▶ _Your task_: Starting from the first line, set down the entire listing exactly.
### Data segment ###
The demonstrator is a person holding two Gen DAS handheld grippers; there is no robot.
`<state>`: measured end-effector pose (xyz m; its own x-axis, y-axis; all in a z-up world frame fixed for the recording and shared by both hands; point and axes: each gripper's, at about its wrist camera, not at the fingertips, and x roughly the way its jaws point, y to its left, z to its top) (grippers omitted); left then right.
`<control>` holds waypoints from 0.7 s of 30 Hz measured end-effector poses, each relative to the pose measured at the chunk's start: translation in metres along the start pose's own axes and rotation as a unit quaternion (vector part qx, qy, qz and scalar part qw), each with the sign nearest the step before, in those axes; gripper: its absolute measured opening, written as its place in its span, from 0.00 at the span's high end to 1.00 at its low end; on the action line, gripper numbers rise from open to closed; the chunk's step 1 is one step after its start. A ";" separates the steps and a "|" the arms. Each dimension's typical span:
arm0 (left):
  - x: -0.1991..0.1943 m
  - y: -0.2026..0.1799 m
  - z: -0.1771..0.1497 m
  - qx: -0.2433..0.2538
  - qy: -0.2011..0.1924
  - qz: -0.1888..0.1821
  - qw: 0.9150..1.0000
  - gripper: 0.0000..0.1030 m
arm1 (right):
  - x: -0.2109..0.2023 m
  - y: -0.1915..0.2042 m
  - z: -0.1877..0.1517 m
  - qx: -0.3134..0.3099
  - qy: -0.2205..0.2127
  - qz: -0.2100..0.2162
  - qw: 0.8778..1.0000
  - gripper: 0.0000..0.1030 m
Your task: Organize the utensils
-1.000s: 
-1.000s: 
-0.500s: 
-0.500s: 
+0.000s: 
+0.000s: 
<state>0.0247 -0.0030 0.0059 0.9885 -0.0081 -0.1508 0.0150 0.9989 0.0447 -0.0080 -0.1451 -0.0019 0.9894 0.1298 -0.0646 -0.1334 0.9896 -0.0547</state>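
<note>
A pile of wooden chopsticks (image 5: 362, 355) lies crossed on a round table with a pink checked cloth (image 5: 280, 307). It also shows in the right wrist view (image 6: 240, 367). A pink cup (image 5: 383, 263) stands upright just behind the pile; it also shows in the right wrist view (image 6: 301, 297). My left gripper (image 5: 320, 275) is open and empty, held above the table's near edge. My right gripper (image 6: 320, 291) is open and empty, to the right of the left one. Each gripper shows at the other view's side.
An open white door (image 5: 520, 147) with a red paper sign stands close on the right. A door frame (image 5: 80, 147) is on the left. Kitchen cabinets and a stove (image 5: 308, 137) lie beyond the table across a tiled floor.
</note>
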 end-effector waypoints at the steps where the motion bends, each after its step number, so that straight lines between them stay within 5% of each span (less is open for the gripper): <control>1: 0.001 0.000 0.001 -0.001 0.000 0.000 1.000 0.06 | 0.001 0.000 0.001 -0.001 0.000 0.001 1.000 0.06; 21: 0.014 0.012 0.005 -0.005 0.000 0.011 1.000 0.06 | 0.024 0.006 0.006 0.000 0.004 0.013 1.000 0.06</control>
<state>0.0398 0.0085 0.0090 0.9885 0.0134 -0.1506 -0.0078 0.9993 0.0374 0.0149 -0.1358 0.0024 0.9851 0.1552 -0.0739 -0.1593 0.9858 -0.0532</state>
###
▶ _Exercise response_:
The demonstrator is a person holding two Gen DAS handheld grippers; there is no robot.
`<state>`: measured end-effector pose (xyz m; its own x-axis, y-axis; all in a z-up world frame fixed for the recording and shared by both hands; point and axes: each gripper's, at about its wrist camera, not at the fingertips, and x roughly the way its jaws point, y to its left, z to its top) (grippers omitted); left then right.
`<control>` holds waypoints from 0.7 s of 30 Hz measured end-effector poses, each relative to the pose measured at the chunk's start: translation in metres along the start pose's own axes and rotation as a unit quaternion (vector part qx, qy, qz and scalar part qw), each with the sign nearest the step before, in those axes; gripper: its absolute measured opening, written as its place in its span, from 0.00 at the span's high end to 1.00 at its low end; on the action line, gripper numbers rise from open to closed; the chunk's step 1 is one step after its start. A ";" separates the steps and a "|" the arms. Each dimension's typical span:
arm0 (left):
  - x: -0.1991..0.1943 m
  - y: -0.2026..0.1799 m
  - z: -0.1771..0.1497 m
  - qx: -0.2433..0.2538
  - qy: -0.2011..0.1924
  - qz: -0.1888..0.1821
  - qw: 0.9150..1.0000
  - gripper: 0.0000..0.1030 m
arm1 (right):
  - x: -0.2109..0.2023 m
  - y: -0.1915..0.2042 m
  - z: -0.1877..0.1517 m
  - qx: -0.3134..0.3099
  - qy: -0.2205..0.2127
  - qz: -0.2100..0.2162
  - qw: 0.8778..1.0000
  - gripper: 0.0000..0.1030 m
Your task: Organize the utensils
-1.000s: 
-1.000s: 
-0.500s: 
-0.500s: 
+0.000s: 
+0.000s: 
<state>0.0247 -0.0030 0.0059 0.9885 -0.0081 -0.1508 0.0150 0.9989 0.0447 -0.0080 -0.1451 -0.0019 0.9894 0.1298 -0.0646 -0.1334 0.9896 -0.0547</state>
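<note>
A pile of wooden chopsticks (image 5: 362, 355) lies crossed on a round table with a pink checked cloth (image 5: 280, 307). It also shows in the right wrist view (image 6: 240, 367). A pink cup (image 5: 383, 263) stands upright just behind the pile; it also shows in the right wrist view (image 6: 301, 297). My left gripper (image 5: 320, 275) is open and empty, held above the table's near edge. My right gripper (image 6: 320, 291) is open and empty, to the right of the left one. Each gripper shows at the other view's side.
An open white door (image 5: 520, 147) with a red paper sign stands close on the right. A door frame (image 5: 80, 147) is on the left. Kitchen cabinets and a stove (image 5: 308, 137) lie beyond the table across a tiled floor.
</note>
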 end-effector waypoints at the steps where the motion bends, each after its step number, so that straight lines between them stay within 5% of each span (less is open for the gripper): <control>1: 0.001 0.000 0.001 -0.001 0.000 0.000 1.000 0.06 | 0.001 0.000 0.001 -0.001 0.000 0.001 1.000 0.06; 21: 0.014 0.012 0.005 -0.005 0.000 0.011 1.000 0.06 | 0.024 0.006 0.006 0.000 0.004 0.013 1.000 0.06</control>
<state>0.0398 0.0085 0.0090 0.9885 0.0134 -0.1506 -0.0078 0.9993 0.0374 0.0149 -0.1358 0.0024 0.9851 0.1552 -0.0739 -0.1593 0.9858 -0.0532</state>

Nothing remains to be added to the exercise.